Problem statement => Copy the listing as it is written, and leave each picture out.

Source data =>
-------------------------

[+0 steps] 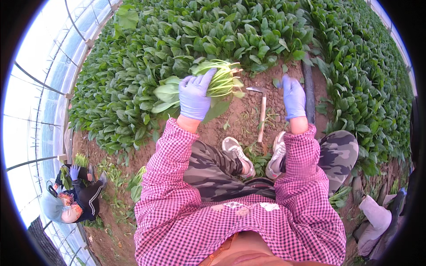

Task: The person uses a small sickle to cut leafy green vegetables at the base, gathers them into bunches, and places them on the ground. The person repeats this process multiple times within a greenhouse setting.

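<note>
My left hand [196, 94], in a thin purple glove, is closed around a bunch of leafy greens that look like spinach [221, 81]. The pale stems and root ends point right, and broad leaves stick out on the left. To the right, my right hand [293, 98], gloved alike, is raised over the soil; its fingertips are blurred, and whether they pinch anything cannot be told. Between the two hands a small sickle [262, 114] lies on the ground, its metal blade at the top and its wooden handle towards my shoes.
Dense rows of growing greens [149, 60] fill the far and right sides. A dark hose or pipe [309, 89] runs along the soil beside my right hand. A co-worker [80, 199] crouches at lower left near the plastic greenhouse wall [55, 93]; another person [376, 219] is partly visible at lower right.
</note>
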`<state>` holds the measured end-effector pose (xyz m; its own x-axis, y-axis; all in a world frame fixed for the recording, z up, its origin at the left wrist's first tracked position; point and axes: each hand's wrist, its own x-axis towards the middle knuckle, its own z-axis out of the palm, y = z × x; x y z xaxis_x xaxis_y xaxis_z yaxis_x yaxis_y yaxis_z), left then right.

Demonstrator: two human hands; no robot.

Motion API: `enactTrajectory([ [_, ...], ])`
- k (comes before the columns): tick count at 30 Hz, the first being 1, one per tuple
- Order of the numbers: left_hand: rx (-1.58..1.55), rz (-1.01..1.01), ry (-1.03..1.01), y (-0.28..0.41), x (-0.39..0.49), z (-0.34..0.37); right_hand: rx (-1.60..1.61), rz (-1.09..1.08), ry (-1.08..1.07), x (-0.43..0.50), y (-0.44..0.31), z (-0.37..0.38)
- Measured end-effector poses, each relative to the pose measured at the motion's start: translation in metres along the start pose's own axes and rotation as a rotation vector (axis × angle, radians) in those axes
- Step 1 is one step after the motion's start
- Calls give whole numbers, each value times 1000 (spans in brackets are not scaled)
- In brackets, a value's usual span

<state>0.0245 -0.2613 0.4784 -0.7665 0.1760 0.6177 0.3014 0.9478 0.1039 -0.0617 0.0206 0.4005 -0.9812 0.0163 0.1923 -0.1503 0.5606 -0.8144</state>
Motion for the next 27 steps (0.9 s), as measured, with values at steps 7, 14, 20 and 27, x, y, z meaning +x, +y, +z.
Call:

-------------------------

Output of the exercise =>
[+0 steps] 

Task: The person uses a small sickle to cut leafy green vegetables at the base, gathers them into bunches, and places them on the ground. The person repeats this process multiple times within a greenhouse setting.

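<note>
My left hand [196, 94], in a thin purple glove, is closed around a bunch of leafy greens that look like spinach [221, 81]. The pale stems and root ends point right, and broad leaves stick out on the left. To the right, my right hand [293, 98], gloved alike, is raised over the soil; its fingertips are blurred, and whether they pinch anything cannot be told. Between the two hands a small sickle [262, 114] lies on the ground, its metal blade at the top and its wooden handle towards my shoes.
Dense rows of growing greens [149, 60] fill the far and right sides. A dark hose or pipe [309, 89] runs along the soil beside my right hand. A co-worker [80, 199] crouches at lower left near the plastic greenhouse wall [55, 93]; another person [376, 219] is partly visible at lower right.
</note>
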`<state>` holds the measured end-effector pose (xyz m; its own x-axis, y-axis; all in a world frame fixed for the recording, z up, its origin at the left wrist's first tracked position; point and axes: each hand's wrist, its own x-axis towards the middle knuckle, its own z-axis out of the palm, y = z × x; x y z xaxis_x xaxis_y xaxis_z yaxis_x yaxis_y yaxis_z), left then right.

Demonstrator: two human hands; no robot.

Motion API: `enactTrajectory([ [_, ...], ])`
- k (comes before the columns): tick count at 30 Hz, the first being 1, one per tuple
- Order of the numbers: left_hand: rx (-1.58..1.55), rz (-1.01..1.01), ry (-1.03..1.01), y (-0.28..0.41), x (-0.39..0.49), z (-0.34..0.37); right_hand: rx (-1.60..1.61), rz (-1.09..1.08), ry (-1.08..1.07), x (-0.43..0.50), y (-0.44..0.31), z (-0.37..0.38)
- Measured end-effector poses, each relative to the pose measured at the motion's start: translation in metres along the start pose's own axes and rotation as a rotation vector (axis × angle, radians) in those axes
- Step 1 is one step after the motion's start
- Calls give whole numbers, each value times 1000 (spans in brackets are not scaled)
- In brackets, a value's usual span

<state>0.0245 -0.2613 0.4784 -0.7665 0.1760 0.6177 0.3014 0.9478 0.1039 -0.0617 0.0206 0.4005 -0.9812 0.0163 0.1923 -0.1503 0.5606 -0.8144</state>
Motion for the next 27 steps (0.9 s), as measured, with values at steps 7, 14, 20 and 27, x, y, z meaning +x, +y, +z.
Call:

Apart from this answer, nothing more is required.